Ups! Gambar ini tidak mengikuti Pedoman Konten kami. Untuk melanjutkan publikasi, hapuslah gambar ini atau unggah gambar lain.

Semakin dekat langkahku ke depan pintu kamar, pandanganku kabur karena genangan air mata. Aku mendengar suara berisik dari dalam ruangan, seperti semua orang bicara bersamaan sekaligus. Air mataku menetes ketika aku tepat berada di depan pintu yang terbuka.

Dalam pandanganku yang berkabut, aku melihat Efran berdiri mematung tidak jauh dari pintu masuk. Bianca berdiri di sisi kanan tempat tidur, di sisi ibuku sambil menangis sejadi-jadinya dengan telapak tangannya menutupi mulutnya. Lalu aku terus menguatkan langkahku berjalan semakin masuk ke dalam ruangan hingga aku melewati Efran.

Air mata jatuh membasahi pipiku, aku membuka mulutku menarik nafas dari mulutku karena aku merasakan sesak di dadaku semakin mengikatku. Aku tidak bisa melihat wajah ibuku sekarang, aku akan merasa sangat bersalah.

Dua orang dokter dan seorang perawat terus memberikan kejut jantung pada ibu, tetapi bunyi bip alat di samping tempat tidur ibu, yang ku dengar sejak aku masih di luar sekarang semakin menusuk telingaku. Suara jeritan Bianca pun semakin memekakkan telinga.

"Waktu kematian pukul dua puluh satu lewat tiga puluh tiga menit."

Kakiku lemas dan aku jatuh ke lantai saat dokter mengumumkan waktu kematian ibu. Aku menutup mataku dengan telapak tanganku lalu menangis dengan tersengal-sengal karena dadaku begitu sesak, nafasku tersengal.

Para dokter dan perawat pun mulai menghentikan usaha mereka. Seketika yang terdengar dari ruangan ini hanyalah tangisanku dan Bianca yang saling sahut menyahut. Efran menjatuhkan banyak sekali kata makian dengan sangat pelan seperti kata-kata itu dia tujukan untuk dirinya sendiri.

Dalam tangisku aku kecewa. Kecewa karena ibu tidak membuka matanya sama sekali sebelum meninggalku. Kecewa aku tidak sempat mengatakan permintaan maafku. Kecewa karena waktu membuat semuanya sudah terlambat.

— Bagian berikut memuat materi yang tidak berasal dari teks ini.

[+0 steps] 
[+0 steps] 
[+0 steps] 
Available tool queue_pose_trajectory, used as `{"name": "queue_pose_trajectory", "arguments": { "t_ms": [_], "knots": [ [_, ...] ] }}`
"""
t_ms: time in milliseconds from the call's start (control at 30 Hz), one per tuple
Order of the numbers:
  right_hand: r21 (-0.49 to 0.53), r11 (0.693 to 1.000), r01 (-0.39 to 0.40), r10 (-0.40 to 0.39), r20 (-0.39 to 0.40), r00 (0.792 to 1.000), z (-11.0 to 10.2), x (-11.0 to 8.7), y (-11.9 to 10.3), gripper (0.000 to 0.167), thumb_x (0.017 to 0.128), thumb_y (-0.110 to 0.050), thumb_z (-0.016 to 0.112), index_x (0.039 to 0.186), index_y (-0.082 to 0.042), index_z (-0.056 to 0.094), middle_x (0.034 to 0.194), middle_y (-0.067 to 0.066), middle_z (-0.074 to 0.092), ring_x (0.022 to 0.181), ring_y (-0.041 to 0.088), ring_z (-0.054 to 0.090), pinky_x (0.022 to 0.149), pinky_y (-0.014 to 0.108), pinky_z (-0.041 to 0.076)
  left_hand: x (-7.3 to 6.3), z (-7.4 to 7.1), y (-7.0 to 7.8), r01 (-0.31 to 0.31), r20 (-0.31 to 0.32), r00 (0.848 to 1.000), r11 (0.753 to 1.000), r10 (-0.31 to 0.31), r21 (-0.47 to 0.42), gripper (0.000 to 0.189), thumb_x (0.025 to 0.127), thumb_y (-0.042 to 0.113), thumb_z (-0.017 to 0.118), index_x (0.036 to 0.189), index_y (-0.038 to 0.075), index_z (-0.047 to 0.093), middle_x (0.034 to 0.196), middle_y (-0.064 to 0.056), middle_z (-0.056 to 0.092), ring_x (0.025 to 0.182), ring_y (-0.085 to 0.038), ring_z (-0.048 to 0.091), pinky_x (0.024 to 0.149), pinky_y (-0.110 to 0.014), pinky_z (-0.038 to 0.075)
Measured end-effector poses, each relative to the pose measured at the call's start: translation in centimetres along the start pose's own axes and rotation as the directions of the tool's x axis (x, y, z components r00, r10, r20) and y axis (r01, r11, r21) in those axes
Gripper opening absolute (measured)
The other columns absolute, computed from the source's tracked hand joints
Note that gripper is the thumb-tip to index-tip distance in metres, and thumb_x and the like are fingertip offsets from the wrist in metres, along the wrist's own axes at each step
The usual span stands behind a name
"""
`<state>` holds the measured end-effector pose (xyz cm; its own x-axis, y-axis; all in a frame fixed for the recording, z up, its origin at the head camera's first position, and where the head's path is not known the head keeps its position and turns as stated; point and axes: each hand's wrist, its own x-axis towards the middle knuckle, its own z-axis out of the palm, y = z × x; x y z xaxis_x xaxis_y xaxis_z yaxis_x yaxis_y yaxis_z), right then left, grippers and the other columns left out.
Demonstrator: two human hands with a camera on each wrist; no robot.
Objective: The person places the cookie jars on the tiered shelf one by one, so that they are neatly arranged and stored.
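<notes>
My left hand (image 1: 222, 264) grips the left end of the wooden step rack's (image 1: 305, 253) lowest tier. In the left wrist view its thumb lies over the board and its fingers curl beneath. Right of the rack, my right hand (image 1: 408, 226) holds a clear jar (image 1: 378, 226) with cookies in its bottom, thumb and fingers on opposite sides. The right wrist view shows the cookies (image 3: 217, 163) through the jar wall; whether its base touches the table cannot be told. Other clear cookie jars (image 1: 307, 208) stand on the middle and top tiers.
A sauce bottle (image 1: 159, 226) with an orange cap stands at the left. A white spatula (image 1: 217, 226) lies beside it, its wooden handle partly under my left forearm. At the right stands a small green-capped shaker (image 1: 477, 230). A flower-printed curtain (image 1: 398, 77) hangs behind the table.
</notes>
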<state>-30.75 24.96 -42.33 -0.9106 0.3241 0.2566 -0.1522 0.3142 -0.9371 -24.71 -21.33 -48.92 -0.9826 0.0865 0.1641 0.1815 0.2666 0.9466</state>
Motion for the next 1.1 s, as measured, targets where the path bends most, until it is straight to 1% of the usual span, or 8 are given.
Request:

Aku memeluk kedua kakiku di lantai sambil terus menangis. Air mataku kembali mengalir dari segala sudut mataku.

Bianca melihatku lalu ia mendekatiku dan memelukku. Kami menangis dalam pelukan satu sama lain.

"Aku tidak punya siapa-siapa lagi sekarang, Bianca." Aku kecewa karena ibu meninggalkanku benar-benar sendirian.

Tangisan Bianca semakin kencang.

Efran pun turun ke lantai dan memelukku dari belakang. "Maafkan aku, Ra. Maafkan aku."

Mereka berdua memang sudah seperti keluargaku tetapi tetap saja mereka bukan keluargaku. Hari ini akan menjadi hari yang tidak akan pernah bisa aku lupakan. Aku yakin tidak akan pernah aku lupakan, karena hari ini aku mendapat lubang yang sangat besar di hatiku. Lubang yang muncul karena kehilangan seseorang yang benar-benar kusayangi. Tidak akan ada lagi kesedihan yang melebihi kesedihanku saat ini.


🥺🥺🥺

Keesokkan harinya, Efran menyewakan auditorium sebagai rumah duka untuk ibuku. Aku terduduk di lantai, kepalaku bersandar pada bahu Bianca yang juga duduk di lantai. Di sampingku, Efran berdiri dan sibuk menyalani para pelayat.

Tubuhku terlalu lemas. Aku tidak peduli pada siapapun yang datang. Aku hanya terus menatap foto ibuku yang dikelilingi banyak bunga di segala sisinya. Aku kehilangan arah, aku kehilangan diriku. Ibuku adalah diriku. Aku melakukan semua dalam hidupku karena aku ingin ibu memenuhi impiannya melalui aku. Aku ingin mewujudkan impian ibuku. Sekarang semua terasa hampa dengan kepergiannya.

"Kau mau minum?" tanya Bianca dengan berbisik di telingaku.

Dia lalu menyodorkan ke depan bibirku ujung sedotan dari minuman di tangannya. Aku membuka bibirku menyesap air dari ujung setodan itu. Menyesap secukupnya hanya untuk sekedar membasahi tenggorokkanku yang kering.

"Terima kasih," kataku masih tidak menatap kemanapun selain foto ibuku.

Kemudian suara familiar memasuki telingaku. "Aku turut berduka cita." Suara kak Citra.

Lalu suara lainnya yang terdengar lebih familiar mengikuti suara kak Citra. Suara pria kali ini. "Aku turut berduka cita."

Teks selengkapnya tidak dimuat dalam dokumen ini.